A silylium ion is a reactive silyl-containing cation with the formula SiR_{3}^{+}. With three rather than the usual four bonds to Si, silylium ions are the silicon analogues of carbenium ions. They can be viewed as protonated silylenes. Early efforts to generate these cations produced salts of the pyridine complex [(CH_{3})_{3}Si-NC_{5}H_{5}]^{+}, the hydride-bridged species [(Et_{3}Si)_{2}H]^{+}, and the toluene complex [(mes)_{3}Si(toluene)]^{+}.
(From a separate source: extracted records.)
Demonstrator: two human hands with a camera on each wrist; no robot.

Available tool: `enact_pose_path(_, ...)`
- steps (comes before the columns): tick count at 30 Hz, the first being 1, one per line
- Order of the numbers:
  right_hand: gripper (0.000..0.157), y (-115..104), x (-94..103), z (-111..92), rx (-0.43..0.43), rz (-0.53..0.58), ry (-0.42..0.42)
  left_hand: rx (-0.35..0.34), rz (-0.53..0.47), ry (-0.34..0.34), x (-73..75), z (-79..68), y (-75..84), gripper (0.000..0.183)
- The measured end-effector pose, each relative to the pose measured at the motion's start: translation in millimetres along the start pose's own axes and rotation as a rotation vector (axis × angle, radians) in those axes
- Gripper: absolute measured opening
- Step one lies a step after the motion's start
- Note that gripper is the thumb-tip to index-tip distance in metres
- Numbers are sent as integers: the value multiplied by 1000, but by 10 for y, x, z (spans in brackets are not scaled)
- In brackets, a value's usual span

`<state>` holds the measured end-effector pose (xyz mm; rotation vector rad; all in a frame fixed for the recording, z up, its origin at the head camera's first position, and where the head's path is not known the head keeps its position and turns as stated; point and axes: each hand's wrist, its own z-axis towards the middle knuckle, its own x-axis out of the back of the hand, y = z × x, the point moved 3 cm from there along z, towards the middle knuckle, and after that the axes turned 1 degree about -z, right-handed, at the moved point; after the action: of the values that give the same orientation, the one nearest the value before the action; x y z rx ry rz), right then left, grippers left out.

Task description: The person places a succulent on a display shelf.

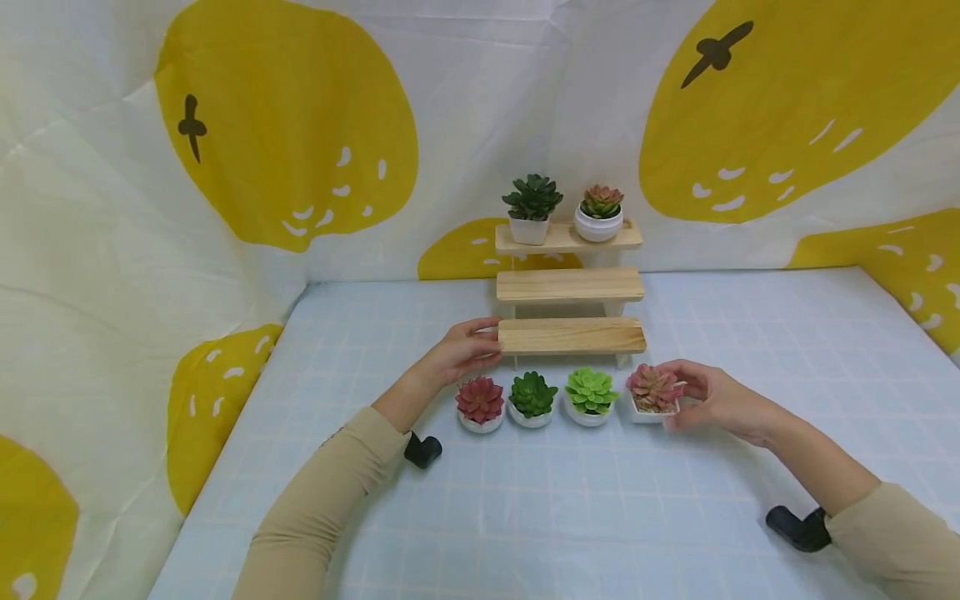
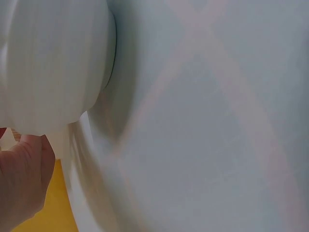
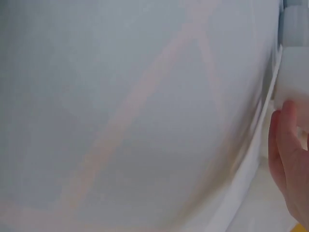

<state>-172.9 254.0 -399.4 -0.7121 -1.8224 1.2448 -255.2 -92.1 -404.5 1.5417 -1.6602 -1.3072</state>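
In the head view my left hand (image 1: 461,350) is at the left end of the lowest step of a three-step wooden plant stand (image 1: 570,336), fingers and thumb around the board's end. My right hand (image 1: 716,404) grips a pink succulent (image 1: 654,389) in a square white pot from its right side, at the right end of a front row. Left of it in that row are a light green succulent (image 1: 591,390), a dark green one (image 1: 532,395) and a red one (image 1: 480,400), each in a round white pot. A white pot (image 2: 53,63) looms large in the left wrist view.
On the top step stand a dark green succulent (image 1: 532,200) in a square pot and a red-green one (image 1: 600,204) in a round pot. The table has a pale blue checked cloth (image 1: 555,517). A yellow-patterned white curtain (image 1: 480,108) hangs behind the stand.
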Motion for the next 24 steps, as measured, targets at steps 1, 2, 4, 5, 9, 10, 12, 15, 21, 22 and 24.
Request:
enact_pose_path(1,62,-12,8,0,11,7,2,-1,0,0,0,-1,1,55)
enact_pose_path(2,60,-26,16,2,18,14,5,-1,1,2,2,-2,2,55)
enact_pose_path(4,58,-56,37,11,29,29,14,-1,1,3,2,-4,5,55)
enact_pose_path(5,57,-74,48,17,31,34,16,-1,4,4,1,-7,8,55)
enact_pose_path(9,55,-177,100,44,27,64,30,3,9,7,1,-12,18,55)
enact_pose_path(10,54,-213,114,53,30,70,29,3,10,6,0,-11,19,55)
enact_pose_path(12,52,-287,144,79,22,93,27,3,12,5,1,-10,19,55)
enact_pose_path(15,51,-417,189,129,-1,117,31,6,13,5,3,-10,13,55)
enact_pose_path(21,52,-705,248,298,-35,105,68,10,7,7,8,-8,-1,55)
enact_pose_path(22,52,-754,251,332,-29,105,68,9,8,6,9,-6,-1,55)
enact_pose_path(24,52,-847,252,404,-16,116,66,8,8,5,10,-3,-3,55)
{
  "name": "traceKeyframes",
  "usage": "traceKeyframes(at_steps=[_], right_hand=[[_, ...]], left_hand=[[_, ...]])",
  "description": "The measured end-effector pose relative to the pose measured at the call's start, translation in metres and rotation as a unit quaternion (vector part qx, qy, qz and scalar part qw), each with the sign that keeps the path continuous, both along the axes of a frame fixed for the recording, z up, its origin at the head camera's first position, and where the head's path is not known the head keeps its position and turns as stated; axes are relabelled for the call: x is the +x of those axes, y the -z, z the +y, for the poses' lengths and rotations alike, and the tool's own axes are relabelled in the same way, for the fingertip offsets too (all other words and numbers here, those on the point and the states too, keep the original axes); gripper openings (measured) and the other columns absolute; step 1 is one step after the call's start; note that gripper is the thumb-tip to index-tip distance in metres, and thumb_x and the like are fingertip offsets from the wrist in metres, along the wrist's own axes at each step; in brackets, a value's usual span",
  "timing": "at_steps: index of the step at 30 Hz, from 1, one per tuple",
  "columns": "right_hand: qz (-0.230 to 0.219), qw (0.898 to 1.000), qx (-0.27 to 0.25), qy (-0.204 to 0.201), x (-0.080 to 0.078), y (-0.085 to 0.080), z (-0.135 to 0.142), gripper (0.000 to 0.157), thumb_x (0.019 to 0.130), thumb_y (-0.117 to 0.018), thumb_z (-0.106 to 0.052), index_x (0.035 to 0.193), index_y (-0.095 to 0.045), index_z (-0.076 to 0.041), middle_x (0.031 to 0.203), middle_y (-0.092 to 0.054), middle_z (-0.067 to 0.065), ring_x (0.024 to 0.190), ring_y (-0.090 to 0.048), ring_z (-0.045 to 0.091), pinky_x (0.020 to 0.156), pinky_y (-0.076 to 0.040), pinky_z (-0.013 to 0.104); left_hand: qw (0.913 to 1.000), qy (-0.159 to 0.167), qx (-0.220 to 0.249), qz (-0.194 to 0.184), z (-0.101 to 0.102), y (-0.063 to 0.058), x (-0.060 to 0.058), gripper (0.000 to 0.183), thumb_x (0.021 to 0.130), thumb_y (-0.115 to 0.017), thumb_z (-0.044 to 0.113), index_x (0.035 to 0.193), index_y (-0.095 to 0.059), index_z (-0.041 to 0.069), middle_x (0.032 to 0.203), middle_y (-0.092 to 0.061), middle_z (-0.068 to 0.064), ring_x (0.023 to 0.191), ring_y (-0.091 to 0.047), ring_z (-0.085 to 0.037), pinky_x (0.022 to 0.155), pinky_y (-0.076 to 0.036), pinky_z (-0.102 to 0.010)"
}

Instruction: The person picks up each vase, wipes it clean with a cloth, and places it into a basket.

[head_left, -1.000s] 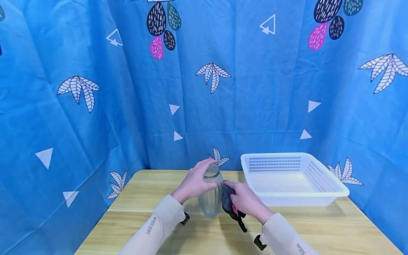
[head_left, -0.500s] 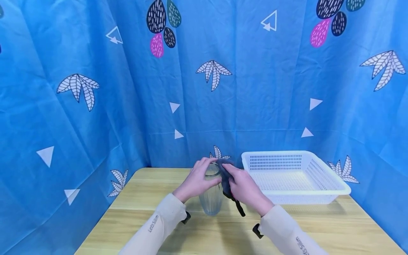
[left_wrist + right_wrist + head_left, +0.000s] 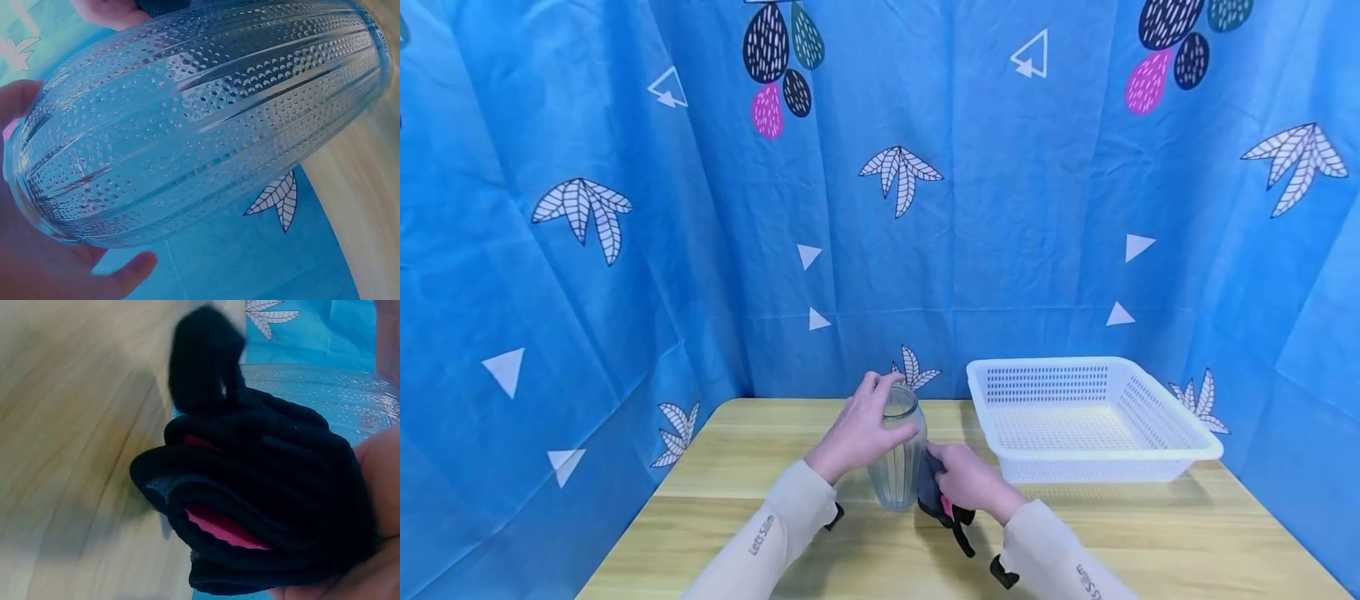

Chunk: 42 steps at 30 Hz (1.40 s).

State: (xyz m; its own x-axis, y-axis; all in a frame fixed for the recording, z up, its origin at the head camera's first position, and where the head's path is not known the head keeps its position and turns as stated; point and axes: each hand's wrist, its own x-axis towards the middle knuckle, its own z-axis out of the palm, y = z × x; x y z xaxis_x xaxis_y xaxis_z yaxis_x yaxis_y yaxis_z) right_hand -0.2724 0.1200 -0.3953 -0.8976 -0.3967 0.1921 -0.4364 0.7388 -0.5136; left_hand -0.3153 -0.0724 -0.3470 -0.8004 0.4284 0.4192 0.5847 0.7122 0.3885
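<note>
A clear ribbed glass vase stands upright on the wooden table. Around its neck, just under the rim, my left hand grips with thumb and fingers. Raised dots cover the bands of the glass in the left wrist view. On the vase's right side, low down, my right hand holds a folded dark cloth against the glass. In the right wrist view the cloth is bunched in several layers, pink-red between the folds, and a black loop sticks out. Its side toward the vase is hidden.
To the right, a white plastic basket with slotted walls sits close to the right hand. A blue patterned curtain hangs behind the table and on both sides.
My right hand first rose with the cloth to the vase's rim, then came back down to its lower right side. The left hand stays at the neck.
</note>
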Motion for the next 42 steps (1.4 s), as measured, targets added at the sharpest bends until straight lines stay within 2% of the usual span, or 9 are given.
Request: traceKeyframes(at_steps=[5,12,17,20,24,27,32,36,42], right_hand=[[0.003,1.000,-0.013,0.016,0.003,-0.003,-0.002,0.051,0.078,-0.048,0.006,0.128,-0.050,-0.004,0.089,-0.064,0.010,0.063,-0.054,0.011,0.062,-0.044,0.027],[0.006,0.998,-0.057,0.039,0.018,-0.025,-0.001,0.053,0.082,-0.045,0.005,0.134,-0.046,-0.007,0.059,-0.055,0.000,0.040,-0.051,0.009,0.043,-0.044,0.026],[0.057,0.994,-0.075,0.054,0.026,-0.049,-0.001,0.048,0.086,-0.045,0.003,0.133,-0.048,-0.008,0.064,-0.056,0.000,0.039,-0.050,0.007,0.044,-0.044,0.024],[0.111,0.988,-0.079,0.067,0.026,-0.061,-0.001,0.047,0.088,-0.047,0.001,0.134,-0.048,-0.009,0.078,-0.063,0.003,0.053,-0.058,0.006,0.056,-0.049,0.025],[0.171,0.980,-0.068,0.072,0.021,-0.065,-0.001,0.046,0.088,-0.049,0.000,0.133,-0.050,-0.010,0.110,-0.065,0.009,0.091,-0.063,0.016,0.080,-0.051,0.035],[0.168,0.982,-0.054,0.070,0.015,-0.058,-0.001,0.044,0.088,-0.050,0.000,0.132,-0.051,-0.008,0.114,-0.063,0.012,0.098,-0.062,0.020,0.084,-0.050,0.037],[0.090,0.994,-0.043,0.045,0.003,-0.029,-0.001,0.046,0.087,-0.048,0.003,0.132,-0.049,-0.007,0.082,-0.066,0.008,0.058,-0.061,0.011,0.059,-0.049,0.027],[0.018,0.999,-0.028,0.000,-0.003,0.000,-0.001,0.051,0.084,-0.044,0.007,0.134,-0.046,-0.005,0.075,-0.064,0.007,0.044,-0.053,0.005,0.056,-0.047,0.022],[-0.004,1.000,0.007,-0.018,-0.006,0.018,-0.001,0.058,0.080,-0.044,0.009,0.137,-0.040,0.002,0.104,-0.065,0.017,0.070,-0.062,0.011,0.074,-0.049,0.030]], left_hand=[[0.9989,-0.005,-0.025,0.040,-0.001,-0.006,0.003,0.078,0.077,-0.064,0.054,0.142,-0.029,0.030,0.132,-0.045,0.003,0.119,-0.041,-0.019,0.093,-0.036,-0.045],[0.9995,0.016,-0.011,-0.023,-0.002,-0.012,0.005,0.077,0.077,-0.064,0.044,0.142,-0.024,0.038,0.143,-0.034,0.011,0.130,-0.033,-0.018,0.100,-0.030,-0.051],[0.9995,0.015,-0.025,-0.013,0.000,-0.013,0.004,0.082,0.070,-0.064,0.042,0.142,-0.027,0.034,0.141,-0.036,0.010,0.128,-0.034,-0.018,0.097,-0.032,-0.049],[0.9993,0.010,-0.034,0.009,0.002,-0.012,0.004,0.080,0.072,-0.063,0.048,0.142,-0.028,0.033,0.140,-0.038,0.009,0.126,-0.037,-0.019,0.095,-0.034,-0.049],[0.9994,0.012,-0.025,0.022,0.005,-0.007,0.001,0.076,0.077,-0.058,0.063,0.141,-0.029,0.034,0.139,-0.040,0.011,0.127,-0.037,-0.017,0.095,-0.034,-0.048],[0.9995,0.022,-0.012,0.021,0.006,-0.003,-0.001,0.075,0.077,-0.057,0.064,0.141,-0.031,0.033,0.138,-0.041,0.011,0.128,-0.037,-0.016,0.097,-0.034,-0.047],[0.9995,0.026,0.000,0.020,0.003,0.000,-0.002,0.073,0.079,-0.062,0.056,0.140,-0.030,0.034,0.136,-0.039,0.008,0.124,-0.040,-0.017,0.097,-0.036,-0.046],[0.9997,0.019,0.003,0.016,0.001,0.000,-0.001,0.074,0.077,-0.063,0.056,0.140,-0.029,0.037,0.134,-0.039,0.004,0.117,-0.045,-0.017,0.095,-0.038,-0.046],[0.9967,-0.035,-0.036,0.064,0.002,0.000,0.001,0.078,0.072,-0.060,0.064,0.138,-0.035,0.030,0.113,-0.041,0.003,0.095,-0.043,-0.015,0.081,-0.037,-0.036]])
Well-characterized silylium salts with well-defined three-coordinate silicon cations trimesitylsilylium Si(C_{6}H_{2}Me_{3})_{3}^{+} and tris(pentamethylphenyl) Si(C_{6}Me_{5})_{3}^{+}. These cations are related to trityl (C(C_{6}H_{5})_{3}^{+}), with the extra methyl groups providing steric protection, compensating for the greater size of Si vs C. Its ^{29}Si NMR chemical shift is 225.5 ppm, downfield of TMS, which indicates that the cation is quite "naked". Trimethylsilyl trifluoromethanesulfonate (Me_{3}SiOTf), normally considered a source of electrophilic silicon, has a ^{29}Si NMR shift of 43 ppm.

Salts of Si(C_{6}H_{2}Me_{3})_{3}^{+} and Si(C_{6}Me_{5})_{3}^{+} have been crystallized with the carborane [HCB_{11}Me_{5}Br_{6}]^{−} and decaborate [B_{12}Cl_{12}]^{2-}, respectively. Weakly coordinating anions are essential for the isolation of these highly electrophilic cations.